Background: Sex-specific differences in fetal lung maturation have been well described; however, little is known about the sex-specific differences in microRNA (miRNA) expression during human fetal lung development. Interestingly, many adult chronic lung diseases also demonstrate sex-specific differences in prevalence. The developmental origins of health and disease hypothesis suggests that these sex-specific differences in fetal lung development may influence disease susceptibility later in life. In this study, we performed miRNA sequencing on human fetal lung tissue samples to investigate differential expression of miRNAs between males and females in the pseudoglandular stage of lung development. We hypothesized that differences in miRNA expression are present between sexes in early human lung development and may contribute to the sex-specific differences seen in pulmonary diseases later in life.

Methods: RNA was isolated from human fetal lung tissue samples for miRNA sequencing. The count of each miRNA was modeled by sex using negative binomial regression models in DESeq2, adjusting for post-conception age, age2, smoke exposure, batch, and RUV factors. We tested for differential expression of miRNAs by sex, and for the presence of sex-by-age interactions to determine if miRNA expression levels by age were distinct between males and females.

Results: miRNA expression profiles were generated on 298 samples (166 males and 132 females). Of the 809 miRNAs expressed in human fetal lung tissue during the pseudoglandular stage of lung development, we identified 93 autosomal miRNAs that were significantly differentially expressed by sex and 129 miRNAs with a sex-specific pattern of miRNA expression across the course of the pseudoglandular period.
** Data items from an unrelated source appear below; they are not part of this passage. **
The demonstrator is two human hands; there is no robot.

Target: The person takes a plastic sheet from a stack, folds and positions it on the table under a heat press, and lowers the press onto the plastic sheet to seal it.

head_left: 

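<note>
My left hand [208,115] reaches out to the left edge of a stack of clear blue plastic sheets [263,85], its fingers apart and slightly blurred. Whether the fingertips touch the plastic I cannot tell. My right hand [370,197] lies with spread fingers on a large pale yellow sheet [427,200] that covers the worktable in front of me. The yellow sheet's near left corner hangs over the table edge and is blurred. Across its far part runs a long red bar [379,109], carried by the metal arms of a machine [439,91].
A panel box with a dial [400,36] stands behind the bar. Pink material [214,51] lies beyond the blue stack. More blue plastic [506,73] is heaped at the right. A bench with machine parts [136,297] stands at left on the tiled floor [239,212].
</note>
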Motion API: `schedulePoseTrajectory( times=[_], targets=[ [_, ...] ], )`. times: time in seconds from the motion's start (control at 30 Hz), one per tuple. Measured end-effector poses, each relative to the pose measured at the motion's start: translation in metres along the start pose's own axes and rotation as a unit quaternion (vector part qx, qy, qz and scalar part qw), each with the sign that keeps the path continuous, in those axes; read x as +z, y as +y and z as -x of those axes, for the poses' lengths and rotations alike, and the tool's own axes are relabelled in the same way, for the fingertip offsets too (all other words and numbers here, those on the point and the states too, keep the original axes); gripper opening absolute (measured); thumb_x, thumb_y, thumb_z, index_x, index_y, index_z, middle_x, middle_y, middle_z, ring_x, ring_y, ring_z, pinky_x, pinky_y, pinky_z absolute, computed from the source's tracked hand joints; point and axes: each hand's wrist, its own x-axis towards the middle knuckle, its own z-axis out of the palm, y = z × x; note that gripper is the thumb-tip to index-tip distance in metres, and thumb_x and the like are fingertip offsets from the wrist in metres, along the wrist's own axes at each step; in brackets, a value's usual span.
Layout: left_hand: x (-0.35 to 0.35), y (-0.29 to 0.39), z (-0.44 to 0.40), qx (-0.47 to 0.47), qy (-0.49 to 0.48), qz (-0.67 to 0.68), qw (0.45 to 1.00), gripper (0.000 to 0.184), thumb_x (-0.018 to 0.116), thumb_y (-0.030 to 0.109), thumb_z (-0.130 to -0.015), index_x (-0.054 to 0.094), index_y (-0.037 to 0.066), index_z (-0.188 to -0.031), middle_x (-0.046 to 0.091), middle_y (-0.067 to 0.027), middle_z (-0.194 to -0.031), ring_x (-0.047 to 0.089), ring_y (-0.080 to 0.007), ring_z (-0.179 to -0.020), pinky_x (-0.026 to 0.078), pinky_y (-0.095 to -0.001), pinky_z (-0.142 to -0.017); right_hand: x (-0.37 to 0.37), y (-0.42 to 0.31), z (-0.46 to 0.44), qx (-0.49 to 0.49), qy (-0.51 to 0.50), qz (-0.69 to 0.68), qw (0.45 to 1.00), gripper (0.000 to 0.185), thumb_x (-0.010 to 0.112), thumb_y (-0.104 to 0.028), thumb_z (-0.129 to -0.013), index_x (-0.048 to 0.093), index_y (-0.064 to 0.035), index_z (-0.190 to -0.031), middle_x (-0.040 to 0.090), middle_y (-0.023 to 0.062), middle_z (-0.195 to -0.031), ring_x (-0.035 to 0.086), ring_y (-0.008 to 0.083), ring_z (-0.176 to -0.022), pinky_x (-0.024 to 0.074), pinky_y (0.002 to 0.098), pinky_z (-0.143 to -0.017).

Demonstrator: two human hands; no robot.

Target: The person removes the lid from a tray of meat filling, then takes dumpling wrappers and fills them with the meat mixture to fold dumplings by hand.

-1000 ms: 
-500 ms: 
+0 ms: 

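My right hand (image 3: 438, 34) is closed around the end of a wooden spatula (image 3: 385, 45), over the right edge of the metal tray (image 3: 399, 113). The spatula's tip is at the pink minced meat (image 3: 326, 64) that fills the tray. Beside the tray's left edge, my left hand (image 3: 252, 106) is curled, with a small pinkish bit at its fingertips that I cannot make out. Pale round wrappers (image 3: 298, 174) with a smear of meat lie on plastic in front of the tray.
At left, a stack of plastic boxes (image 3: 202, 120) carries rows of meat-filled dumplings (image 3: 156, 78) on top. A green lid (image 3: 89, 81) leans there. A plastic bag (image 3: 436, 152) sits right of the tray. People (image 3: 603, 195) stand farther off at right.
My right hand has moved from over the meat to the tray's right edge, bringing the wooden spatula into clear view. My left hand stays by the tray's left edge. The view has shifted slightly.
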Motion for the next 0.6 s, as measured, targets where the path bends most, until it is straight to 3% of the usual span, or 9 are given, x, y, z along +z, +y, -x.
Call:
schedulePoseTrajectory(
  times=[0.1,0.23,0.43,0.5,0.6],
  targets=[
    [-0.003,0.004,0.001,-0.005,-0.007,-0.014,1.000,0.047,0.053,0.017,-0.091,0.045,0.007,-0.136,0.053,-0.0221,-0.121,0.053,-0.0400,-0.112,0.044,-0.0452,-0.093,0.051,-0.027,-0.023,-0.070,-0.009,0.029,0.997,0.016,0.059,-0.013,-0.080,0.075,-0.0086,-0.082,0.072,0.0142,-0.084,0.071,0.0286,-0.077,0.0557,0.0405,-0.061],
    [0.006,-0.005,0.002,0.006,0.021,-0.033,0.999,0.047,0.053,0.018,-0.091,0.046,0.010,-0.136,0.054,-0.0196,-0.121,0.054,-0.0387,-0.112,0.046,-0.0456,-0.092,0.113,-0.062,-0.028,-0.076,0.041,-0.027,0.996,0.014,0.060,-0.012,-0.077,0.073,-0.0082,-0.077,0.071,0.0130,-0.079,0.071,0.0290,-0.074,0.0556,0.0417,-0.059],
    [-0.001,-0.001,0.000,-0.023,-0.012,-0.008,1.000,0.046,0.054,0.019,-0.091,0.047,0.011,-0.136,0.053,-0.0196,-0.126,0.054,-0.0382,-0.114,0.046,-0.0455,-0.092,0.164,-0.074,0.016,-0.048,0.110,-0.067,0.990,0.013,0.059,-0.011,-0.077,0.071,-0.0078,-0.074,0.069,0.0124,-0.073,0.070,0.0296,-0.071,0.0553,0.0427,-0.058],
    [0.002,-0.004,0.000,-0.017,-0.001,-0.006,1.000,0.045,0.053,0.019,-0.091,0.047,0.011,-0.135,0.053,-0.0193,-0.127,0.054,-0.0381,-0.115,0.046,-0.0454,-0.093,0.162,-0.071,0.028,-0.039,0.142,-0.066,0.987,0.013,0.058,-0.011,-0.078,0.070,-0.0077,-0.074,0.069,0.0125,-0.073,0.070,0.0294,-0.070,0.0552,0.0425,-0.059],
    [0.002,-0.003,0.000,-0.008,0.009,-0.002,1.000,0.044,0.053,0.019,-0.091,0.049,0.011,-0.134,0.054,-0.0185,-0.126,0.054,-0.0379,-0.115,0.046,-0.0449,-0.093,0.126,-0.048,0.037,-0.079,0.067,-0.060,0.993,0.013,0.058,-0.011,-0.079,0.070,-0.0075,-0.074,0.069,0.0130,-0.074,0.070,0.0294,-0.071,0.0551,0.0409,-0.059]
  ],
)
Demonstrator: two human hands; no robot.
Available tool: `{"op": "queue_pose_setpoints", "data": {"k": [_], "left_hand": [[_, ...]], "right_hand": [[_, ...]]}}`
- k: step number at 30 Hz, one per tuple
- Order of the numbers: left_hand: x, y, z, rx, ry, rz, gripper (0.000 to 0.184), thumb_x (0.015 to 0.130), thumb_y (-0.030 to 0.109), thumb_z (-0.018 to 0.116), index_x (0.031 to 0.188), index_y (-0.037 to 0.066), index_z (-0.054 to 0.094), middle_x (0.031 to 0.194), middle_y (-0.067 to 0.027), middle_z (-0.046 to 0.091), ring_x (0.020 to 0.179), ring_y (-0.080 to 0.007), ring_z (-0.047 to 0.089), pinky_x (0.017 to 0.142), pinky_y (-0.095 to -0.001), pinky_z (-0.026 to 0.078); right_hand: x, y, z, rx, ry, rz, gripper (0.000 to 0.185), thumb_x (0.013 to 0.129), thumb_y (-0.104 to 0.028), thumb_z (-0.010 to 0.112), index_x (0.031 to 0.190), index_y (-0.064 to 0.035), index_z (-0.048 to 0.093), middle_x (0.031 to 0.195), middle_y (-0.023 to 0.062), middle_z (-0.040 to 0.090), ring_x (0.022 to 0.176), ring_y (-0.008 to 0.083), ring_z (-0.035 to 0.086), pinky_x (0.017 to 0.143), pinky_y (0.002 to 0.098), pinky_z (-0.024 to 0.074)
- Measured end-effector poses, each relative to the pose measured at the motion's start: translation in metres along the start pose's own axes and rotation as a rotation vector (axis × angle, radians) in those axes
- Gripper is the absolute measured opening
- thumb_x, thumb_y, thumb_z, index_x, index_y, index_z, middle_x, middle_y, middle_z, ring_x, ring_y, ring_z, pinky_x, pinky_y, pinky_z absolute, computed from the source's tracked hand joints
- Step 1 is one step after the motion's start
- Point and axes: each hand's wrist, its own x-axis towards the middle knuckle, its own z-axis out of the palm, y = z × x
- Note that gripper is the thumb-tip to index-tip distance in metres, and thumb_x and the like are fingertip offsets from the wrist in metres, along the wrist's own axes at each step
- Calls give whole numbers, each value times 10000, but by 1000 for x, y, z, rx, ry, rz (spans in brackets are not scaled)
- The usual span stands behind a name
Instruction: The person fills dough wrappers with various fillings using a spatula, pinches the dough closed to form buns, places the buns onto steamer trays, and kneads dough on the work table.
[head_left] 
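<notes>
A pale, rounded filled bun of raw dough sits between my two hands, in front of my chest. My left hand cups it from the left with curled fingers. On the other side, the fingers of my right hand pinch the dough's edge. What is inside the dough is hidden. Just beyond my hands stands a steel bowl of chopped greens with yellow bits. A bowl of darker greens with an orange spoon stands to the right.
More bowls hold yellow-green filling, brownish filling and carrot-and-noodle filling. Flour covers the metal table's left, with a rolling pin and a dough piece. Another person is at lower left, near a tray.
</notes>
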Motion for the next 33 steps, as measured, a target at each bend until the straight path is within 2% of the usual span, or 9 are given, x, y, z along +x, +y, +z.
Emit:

Conclusion: Our study demonstrates differential expression of numerous autosomal miRNAs between the male and female developing human lung. Additionally, the expression of some miRNAs are modified by age across the pseudoglandular stage in a sex-specific way. Some of these differences in miRNA expression may impact susceptibility to pulmonary disease later in life. Our results suggest that sex-specific miRNA expression during human lung development may be a potential mechanism to explain sex-specific differences in lung development and may impact subsequent disease susceptibility.